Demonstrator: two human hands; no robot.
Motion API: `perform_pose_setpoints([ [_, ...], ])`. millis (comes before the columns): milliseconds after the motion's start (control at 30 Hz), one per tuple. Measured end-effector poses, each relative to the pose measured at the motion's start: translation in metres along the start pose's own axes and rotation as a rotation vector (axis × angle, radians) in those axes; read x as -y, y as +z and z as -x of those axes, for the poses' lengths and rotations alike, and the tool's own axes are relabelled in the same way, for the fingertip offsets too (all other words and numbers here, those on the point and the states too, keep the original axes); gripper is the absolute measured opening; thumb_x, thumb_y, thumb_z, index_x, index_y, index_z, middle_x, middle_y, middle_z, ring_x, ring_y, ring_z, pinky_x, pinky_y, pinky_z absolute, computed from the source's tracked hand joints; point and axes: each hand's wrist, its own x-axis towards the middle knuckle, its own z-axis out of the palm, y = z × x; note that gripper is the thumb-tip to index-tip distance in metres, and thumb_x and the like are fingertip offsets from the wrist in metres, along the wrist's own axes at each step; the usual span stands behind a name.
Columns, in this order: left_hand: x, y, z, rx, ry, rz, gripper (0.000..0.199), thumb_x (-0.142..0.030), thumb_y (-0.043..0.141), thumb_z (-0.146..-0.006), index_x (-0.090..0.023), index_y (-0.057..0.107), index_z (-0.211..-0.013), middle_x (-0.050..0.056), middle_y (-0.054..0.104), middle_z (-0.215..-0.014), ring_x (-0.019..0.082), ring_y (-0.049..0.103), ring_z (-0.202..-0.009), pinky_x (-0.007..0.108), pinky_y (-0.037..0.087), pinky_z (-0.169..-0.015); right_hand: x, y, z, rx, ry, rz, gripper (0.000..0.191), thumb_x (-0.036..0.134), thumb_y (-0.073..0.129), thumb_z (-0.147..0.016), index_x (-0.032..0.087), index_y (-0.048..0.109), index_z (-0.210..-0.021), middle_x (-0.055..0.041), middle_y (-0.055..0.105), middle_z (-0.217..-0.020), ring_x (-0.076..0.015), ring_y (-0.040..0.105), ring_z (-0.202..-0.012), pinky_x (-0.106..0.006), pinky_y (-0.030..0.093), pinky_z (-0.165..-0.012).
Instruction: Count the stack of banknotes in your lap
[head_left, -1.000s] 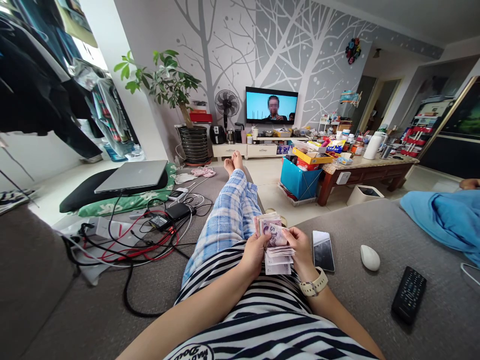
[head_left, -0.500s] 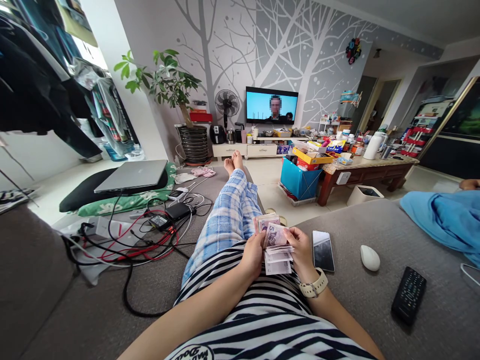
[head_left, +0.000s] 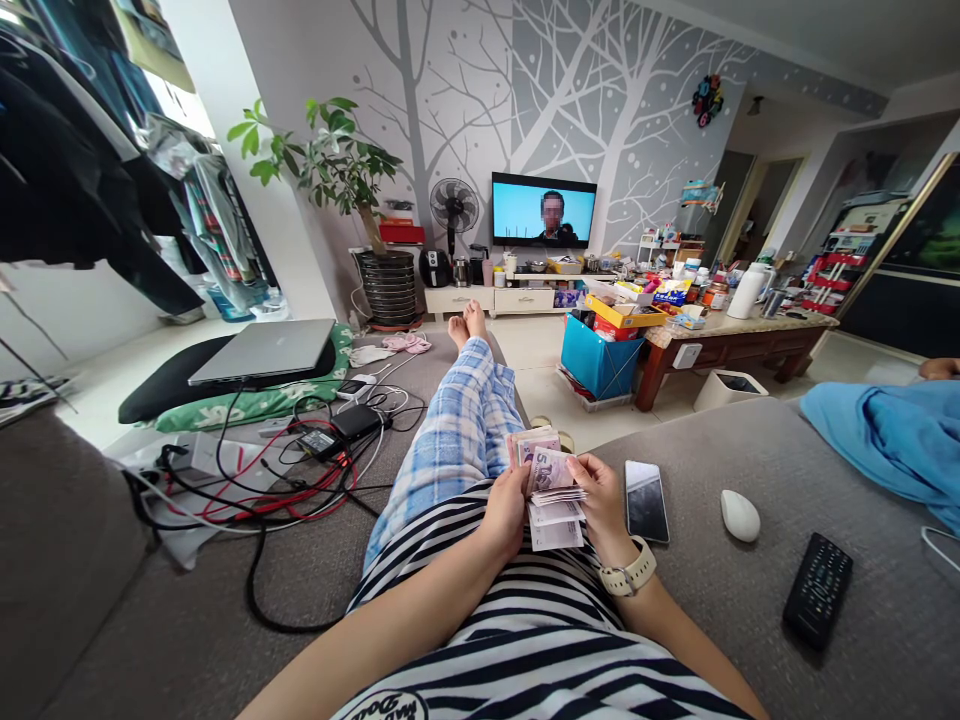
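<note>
A bundle of purplish banknotes [head_left: 553, 470] is held above my lap, the top one showing a 5. My left hand [head_left: 508, 505] is closed around the bundle's left side, thumb on top. On the right side, my right hand [head_left: 602, 495] pinches the notes between thumb and fingers. Several notes are fanned, and their lower ends [head_left: 556, 537] hang down toward the striped shirt. More notes [head_left: 534, 444] stick out beyond the top one. A cream watch [head_left: 628, 568] is on my right wrist. Just right of that hand lies a phone [head_left: 646, 500].
A white mouse [head_left: 740, 516] and a black remote [head_left: 818, 590] lie on the sofa to the right. Tangled cables [head_left: 300, 480] and a closed laptop [head_left: 264, 352] are at left. Beyond stand a cluttered table [head_left: 720, 325] and a blue box [head_left: 598, 358]. Another person's hand [head_left: 941, 369] shows far right.
Both hands keep nearly the same hold on the banknotes, with barely any shift. On the television, the picture has changed slightly.
</note>
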Motion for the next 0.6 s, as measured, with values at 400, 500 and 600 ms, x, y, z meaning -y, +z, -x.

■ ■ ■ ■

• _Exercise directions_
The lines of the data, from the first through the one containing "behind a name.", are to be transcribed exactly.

• _Result of the task_
Demonstrator: two human hands; no robot.
Motion API: `perform_pose_setpoints([ [_, ...], ])`. millis (comes before the columns): milliseconds after the motion's start (control at 30 Hz), one per tuple. Measured end-effector poses, each relative to the pose measured at the motion's start: translation in metres along the start pose's own axes and rotation as a rotation vector (axis × angle, radians) in those axes; read x as -y, y as +z and z as -x of those axes, for the poses' lengths and rotations alike, and the tool's own axes are relabelled in the same way, for the fingertip offsets too (all other words and numbers here, those on the point and the states too, keep the original axes); gripper is the absolute measured opening; thumb_x, thumb_y, thumb_z, index_x, index_y, index_z, middle_x, middle_y, middle_z, ring_x, ring_y, ring_z, pinky_x, pinky_y, pinky_z absolute, computed from the source's tracked hand joints; point and axes: each hand's wrist, its own x-axis towards the middle knuckle, its own z-axis out of the palm, y = z × x; note that gripper is the thumb-tip to index-tip distance in metres, and thumb_x and the like are fingertip offsets from the wrist in metres, along the wrist's own axes at each step; the usual span stands behind a name.

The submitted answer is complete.